Each entry needs to be repeated exactly, with nothing added or removed.

*** Block opens ***

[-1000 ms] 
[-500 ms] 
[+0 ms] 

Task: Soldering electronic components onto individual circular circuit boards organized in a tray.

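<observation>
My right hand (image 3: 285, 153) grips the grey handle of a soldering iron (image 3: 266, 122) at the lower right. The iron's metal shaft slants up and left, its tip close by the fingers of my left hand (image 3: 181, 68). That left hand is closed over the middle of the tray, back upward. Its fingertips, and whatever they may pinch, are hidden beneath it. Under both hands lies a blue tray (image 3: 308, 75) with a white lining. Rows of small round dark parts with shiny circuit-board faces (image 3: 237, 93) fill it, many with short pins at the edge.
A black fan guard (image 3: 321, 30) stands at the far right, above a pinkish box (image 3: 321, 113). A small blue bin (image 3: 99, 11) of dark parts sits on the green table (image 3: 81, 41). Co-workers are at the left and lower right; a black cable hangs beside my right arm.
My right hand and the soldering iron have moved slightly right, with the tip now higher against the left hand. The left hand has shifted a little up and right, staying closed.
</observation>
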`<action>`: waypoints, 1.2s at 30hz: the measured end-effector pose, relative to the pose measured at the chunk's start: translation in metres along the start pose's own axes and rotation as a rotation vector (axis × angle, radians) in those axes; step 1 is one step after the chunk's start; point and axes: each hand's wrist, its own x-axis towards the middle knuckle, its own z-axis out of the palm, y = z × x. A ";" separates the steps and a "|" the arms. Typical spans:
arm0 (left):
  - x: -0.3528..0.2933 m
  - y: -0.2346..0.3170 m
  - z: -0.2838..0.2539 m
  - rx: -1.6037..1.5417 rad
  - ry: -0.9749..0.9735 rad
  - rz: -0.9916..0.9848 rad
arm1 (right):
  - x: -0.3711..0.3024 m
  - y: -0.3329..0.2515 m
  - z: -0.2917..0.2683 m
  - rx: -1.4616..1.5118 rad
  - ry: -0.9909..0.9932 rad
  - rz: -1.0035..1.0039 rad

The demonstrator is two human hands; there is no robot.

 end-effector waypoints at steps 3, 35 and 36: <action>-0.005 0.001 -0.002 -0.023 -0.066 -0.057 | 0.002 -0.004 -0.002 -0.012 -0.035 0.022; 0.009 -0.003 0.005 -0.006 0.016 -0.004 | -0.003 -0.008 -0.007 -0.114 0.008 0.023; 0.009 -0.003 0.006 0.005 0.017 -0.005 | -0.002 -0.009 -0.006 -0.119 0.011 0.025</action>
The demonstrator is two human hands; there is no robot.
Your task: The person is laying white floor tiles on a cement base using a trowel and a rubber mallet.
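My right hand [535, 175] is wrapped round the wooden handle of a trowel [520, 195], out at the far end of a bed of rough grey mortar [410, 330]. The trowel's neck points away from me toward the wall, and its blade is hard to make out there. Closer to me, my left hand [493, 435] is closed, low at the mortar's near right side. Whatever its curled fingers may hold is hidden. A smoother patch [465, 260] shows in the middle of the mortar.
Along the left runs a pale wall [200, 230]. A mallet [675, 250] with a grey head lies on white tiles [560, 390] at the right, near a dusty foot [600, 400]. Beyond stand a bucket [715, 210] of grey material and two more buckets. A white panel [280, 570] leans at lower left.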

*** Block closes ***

Output for this exercise:
[-1000 ms] 
[-500 ms] 
[+0 ms] 

Task: Soldering electronic components onto individual circular circuit boards organized in a tray.

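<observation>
My right hand (image 3: 285, 153) grips the grey handle of a soldering iron (image 3: 266, 122) at the lower right. The iron's metal shaft slants up and left, its tip close by the fingers of my left hand (image 3: 181, 68). That left hand is closed over the middle of the tray, back upward. Its fingertips, and whatever they may pinch, are hidden beneath it. Under both hands lies a blue tray (image 3: 308, 75) with a white lining. Rows of small round dark parts with shiny circuit-board faces (image 3: 237, 93) fill it, many with short pins at the edge.
A black fan guard (image 3: 321, 30) stands at the far right, above a pinkish box (image 3: 321, 113). A small blue bin (image 3: 99, 11) of dark parts sits on the green table (image 3: 81, 41). Co-workers are at the left and lower right; a black cable hangs beside my right arm.
My right hand and the soldering iron have moved slightly right, with the tip now higher against the left hand. The left hand has shifted a little up and right, staying closed.
</observation>
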`<action>`: waypoints, 1.2s at 30hz: the measured end-effector pose, relative to the pose measured at the chunk's start: translation in metres along the start pose's own axes and rotation as a rotation vector (axis × angle, radians) in those axes; step 1 is one step after the chunk's start; point and axes: each hand's wrist, its own x-axis towards the middle knuckle, its own z-axis out of the palm, y = z × x. A ";" separates the steps and a "|" the arms. Typical spans:
arm0 (left):
  - x: -0.3528..0.2933 m
  - y: -0.2346..0.3170 m
  - z: -0.2838..0.2539 m
  - rx: -1.6037..1.5417 rad
  - ry: -0.9749..0.9735 rad
  - rz: -0.9916..0.9848 rad
arm1 (right):
  - x: -0.3711..0.3024 m
  - y: -0.3329..0.2515 m
  - z: -0.2917..0.2683 m
  - rx: -1.4616..1.5118 rad
  - ry: -0.9909..0.9932 rad
  - rz: -1.0035..1.0039 rad

The demonstrator is two human hands; there is no robot.

 end-effector waypoints at steps 3, 35 and 36: <action>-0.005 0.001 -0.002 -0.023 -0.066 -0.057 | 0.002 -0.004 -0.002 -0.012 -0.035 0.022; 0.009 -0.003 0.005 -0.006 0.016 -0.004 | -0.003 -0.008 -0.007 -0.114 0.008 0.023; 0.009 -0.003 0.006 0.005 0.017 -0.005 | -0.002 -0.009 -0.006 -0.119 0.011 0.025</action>
The demonstrator is two human hands; there is no robot.
Your task: The person is laying white floor tiles on a cement base using a trowel and a rubber mallet.
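My right hand [535, 175] is wrapped round the wooden handle of a trowel [520, 195], out at the far end of a bed of rough grey mortar [410, 330]. The trowel's neck points away from me toward the wall, and its blade is hard to make out there. Closer to me, my left hand [493, 435] is closed, low at the mortar's near right side. Whatever its curled fingers may hold is hidden. A smoother patch [465, 260] shows in the middle of the mortar.
Along the left runs a pale wall [200, 230]. A mallet [675, 250] with a grey head lies on white tiles [560, 390] at the right, near a dusty foot [600, 400]. Beyond stand a bucket [715, 210] of grey material and two more buckets. A white panel [280, 570] leans at lower left.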

Nothing else remains for the exercise.